On the second point, cloaking isn’t necessarily as useful as many tend to assume. As noted, thanks to Google’s efforts, SSL connectivity is very widely used (although not universal, at least not yet), and if you’re connecting to a web page that uses https or sending mail through a server that supports SSL connections, the encryption provided by the VPN doesn’t add security to a connection that’s already encrypted, even if the VPN will hide the the identity of the server being connected to. And as noted, the VPN provider has access to all that data. Thus, if using a VPN, it’s essential to use a trustworthy provider (normally paid). Don’t bother with a “free” provider, as they’re likely doing that as a way of getting at your data and metadata, for their own purposes.
A VPN also won’t necessarily protect all your connections. I don’t know if it’s possible to force all connections to go through a VPN or not, but some applications may avoid using a VPN, especially if they use their own VPN. I know that in the original design of Skype, it was intended to be agile, where it would shift connections on the fly, whenever it would detect that such a shift would provide better performance. Since a VPN adds a performance lag, the original design of Skype would generally cause it to route connections away from an available VPN, because non-VPN would be faster. I don’t know if that’s still the case with Skype under Microsoft ownership (and where there have been a lot of architectural changes), but I encourage people to assume that a VPN will not protect Skype traffic.
As for the question of Instant Messaging tools and alternatives, right now there’s lots of attention being paid to announced changes in WhatsApp, but in some ways, those changes may be over-stated. WhatsApp still does end-to-end encryption, where content is encrypted, and WhatsApp can’t see that. On the other hand, WhatsApp can see metadata, and if you don’t opt out, WhatsApp has access to all your contacts (and opting out does make WhatsApp more difficult to use). All of that is in WhatsApp’s core architecture that was there before acquisition by Facebook. What will be changing is that Facebook will be selling more of that data to business users, typically advertisers, as a way of delivering more ads targeted by user activities. For what it’s worth, this is why Facebook is so upset with Apple’s announced intentions of requiring iPhone users to opt in to non-anonymized tracking, because it disrupts Facebook’s abilities to generate revenue from that kind of tracking.

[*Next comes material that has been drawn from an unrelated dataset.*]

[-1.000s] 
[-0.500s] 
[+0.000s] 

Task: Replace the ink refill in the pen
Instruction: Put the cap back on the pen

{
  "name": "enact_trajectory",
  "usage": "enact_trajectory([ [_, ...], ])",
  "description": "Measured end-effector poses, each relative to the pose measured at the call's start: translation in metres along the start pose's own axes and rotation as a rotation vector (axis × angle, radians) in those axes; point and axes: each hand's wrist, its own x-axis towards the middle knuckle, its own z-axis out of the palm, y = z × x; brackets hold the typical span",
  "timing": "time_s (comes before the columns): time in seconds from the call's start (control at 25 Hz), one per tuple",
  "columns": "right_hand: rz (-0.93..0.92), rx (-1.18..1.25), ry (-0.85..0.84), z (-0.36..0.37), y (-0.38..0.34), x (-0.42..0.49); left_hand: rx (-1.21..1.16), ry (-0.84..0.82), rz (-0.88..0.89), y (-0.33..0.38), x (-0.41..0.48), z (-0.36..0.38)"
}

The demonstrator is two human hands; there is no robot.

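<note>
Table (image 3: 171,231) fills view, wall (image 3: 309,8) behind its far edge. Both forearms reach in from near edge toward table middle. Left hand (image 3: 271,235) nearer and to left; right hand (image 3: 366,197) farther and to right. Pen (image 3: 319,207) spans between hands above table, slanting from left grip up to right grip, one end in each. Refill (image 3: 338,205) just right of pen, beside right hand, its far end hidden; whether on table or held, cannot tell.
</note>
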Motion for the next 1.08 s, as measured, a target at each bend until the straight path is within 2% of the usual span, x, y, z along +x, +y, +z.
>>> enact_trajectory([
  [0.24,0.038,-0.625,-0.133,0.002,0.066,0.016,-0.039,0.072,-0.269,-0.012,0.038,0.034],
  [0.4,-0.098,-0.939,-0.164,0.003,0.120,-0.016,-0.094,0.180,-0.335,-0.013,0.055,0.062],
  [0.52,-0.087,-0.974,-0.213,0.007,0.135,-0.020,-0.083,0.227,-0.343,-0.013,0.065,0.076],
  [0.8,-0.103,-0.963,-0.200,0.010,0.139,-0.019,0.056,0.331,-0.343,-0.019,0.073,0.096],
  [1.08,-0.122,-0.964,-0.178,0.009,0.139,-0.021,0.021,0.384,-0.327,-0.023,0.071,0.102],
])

Use of VPN probably doesn’t offer any increase of protection for users of WhatsApp and similar services. The encryption is already end-to-end between sender and recipient, and WhatsApp is already inside the connection, where they can continue to track metadata.
As for Signal, there are things to like about it, but altruism can only go so far. As a service, they have to have revenue to keep the service operating. I’m not aware of their financial model, and where their primary revenue stream is. Yes, they accept donations, but microscopically few will actually contribute, and I think there may come a time in the future where they have to find new revenue streams to keep going. Most of the time, the decision is in whether they move to a paid service, and charge users, or they continue to offer use for no charge to the user, but sell access to the metadata to advertisers.
VERY helpful, Zed! Super. Thanks for the time you took!